Heather Ross, head of the cardiology division at the Peter Munk Cardiac Centre at UHN and a professor in U of T’s Temerty Faculty of Medicine, says improving access to culturally safe cardiovascular care in WAHA’s communities could drastically improve patient care and outcomes in the region.

“Digital innovation is the key,” says Ross, who is also co-lead of Transform HF. “It can provide access to health-care services not historically offered in the region and that require clients to travel out of community.”

A recent community-based study in Moosonee, Ont., found that community members are receptive to digital health tools, though they must be designed in a way that reflects their values and integrates western and Indigenous approaches.

Gloria, for one, says digital tools such as Medly have made a difference in her life. 

“Medly has been helpful,” she says. “It saves me running to the clinic every time something happens. You get a response right away, and someone reaches out to you when something is up.”

Gloria says she also appreciates that her results are available through the app, so when she needs to receive care outside of her community, there’s no need to re-explain her symptoms and management.
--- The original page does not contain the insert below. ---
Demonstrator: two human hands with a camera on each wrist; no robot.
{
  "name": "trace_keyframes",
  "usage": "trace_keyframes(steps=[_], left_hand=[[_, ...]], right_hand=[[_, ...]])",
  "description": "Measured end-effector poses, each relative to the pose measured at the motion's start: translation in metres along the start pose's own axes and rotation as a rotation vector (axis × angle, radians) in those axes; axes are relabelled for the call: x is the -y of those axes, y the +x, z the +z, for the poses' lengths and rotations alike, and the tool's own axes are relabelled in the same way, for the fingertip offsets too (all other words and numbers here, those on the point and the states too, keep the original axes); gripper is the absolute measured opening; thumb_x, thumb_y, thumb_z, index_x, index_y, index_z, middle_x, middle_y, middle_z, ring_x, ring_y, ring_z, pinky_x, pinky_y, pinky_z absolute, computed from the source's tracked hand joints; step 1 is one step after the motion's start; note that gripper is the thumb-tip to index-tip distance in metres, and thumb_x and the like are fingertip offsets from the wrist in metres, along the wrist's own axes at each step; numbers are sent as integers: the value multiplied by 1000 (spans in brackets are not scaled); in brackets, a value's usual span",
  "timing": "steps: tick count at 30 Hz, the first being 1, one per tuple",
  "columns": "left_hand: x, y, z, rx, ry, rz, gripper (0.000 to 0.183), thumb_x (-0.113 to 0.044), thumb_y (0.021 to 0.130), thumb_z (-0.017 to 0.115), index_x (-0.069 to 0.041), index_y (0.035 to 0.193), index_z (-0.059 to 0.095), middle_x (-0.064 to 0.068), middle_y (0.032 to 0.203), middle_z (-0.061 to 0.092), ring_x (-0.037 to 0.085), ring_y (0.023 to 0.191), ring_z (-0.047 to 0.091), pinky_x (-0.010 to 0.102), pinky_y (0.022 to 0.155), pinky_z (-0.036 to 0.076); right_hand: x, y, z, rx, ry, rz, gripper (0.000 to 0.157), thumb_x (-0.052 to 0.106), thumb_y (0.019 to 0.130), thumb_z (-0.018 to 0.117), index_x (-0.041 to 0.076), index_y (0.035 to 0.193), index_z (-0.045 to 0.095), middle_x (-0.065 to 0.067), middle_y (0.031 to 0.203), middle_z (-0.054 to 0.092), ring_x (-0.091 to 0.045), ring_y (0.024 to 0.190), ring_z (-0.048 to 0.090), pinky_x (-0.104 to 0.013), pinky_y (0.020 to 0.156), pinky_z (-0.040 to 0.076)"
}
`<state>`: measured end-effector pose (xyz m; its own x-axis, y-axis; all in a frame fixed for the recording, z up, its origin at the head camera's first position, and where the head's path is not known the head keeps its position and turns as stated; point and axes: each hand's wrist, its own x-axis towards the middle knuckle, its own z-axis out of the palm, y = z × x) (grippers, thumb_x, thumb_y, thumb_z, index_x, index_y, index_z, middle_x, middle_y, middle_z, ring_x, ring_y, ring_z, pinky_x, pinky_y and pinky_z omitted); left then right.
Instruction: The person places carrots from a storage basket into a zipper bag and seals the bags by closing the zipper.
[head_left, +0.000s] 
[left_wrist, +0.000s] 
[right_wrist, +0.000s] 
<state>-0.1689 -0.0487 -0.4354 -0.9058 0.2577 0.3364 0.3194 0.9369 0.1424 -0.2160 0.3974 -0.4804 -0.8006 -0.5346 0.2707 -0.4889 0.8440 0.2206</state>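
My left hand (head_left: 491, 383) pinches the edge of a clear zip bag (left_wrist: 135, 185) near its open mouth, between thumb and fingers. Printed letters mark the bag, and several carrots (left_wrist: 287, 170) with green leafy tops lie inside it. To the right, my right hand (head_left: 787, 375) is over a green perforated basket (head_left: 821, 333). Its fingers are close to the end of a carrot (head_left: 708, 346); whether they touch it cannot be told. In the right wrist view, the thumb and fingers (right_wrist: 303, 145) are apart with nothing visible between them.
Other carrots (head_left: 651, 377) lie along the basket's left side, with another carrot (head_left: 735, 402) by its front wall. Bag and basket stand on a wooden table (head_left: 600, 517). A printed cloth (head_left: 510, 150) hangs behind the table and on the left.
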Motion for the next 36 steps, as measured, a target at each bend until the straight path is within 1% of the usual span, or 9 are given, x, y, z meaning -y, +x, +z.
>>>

“I’m not the only one in Peawanuck with a heart issue,” Gloria says. “Medly benefits a lot of people here.” 

The partners are also initiating a screening program for earlier detection and primary prevention of heart failure.

Additionally, the partnership will support ongoing community-based qualitative and quantitative research with a focus on field testing digital devices, point-of-care testing and other innovations in community and on the land.

WAHA and UHN will also work together to build capacity in the community. Mentorship programs will facilitate exposure to clinical and research environments for the next generation of WAHA-based health-care providers, and opportunities will be created for Toronto cardiology residents and fellows to participate in this collaboration through observerships.

“Working in community, with community, is so important – this MOU supports that,” Ross says. “When you add in the layer of digital health and remote monitoring, I think we can support WAHA in keeping their community members healthy at home.”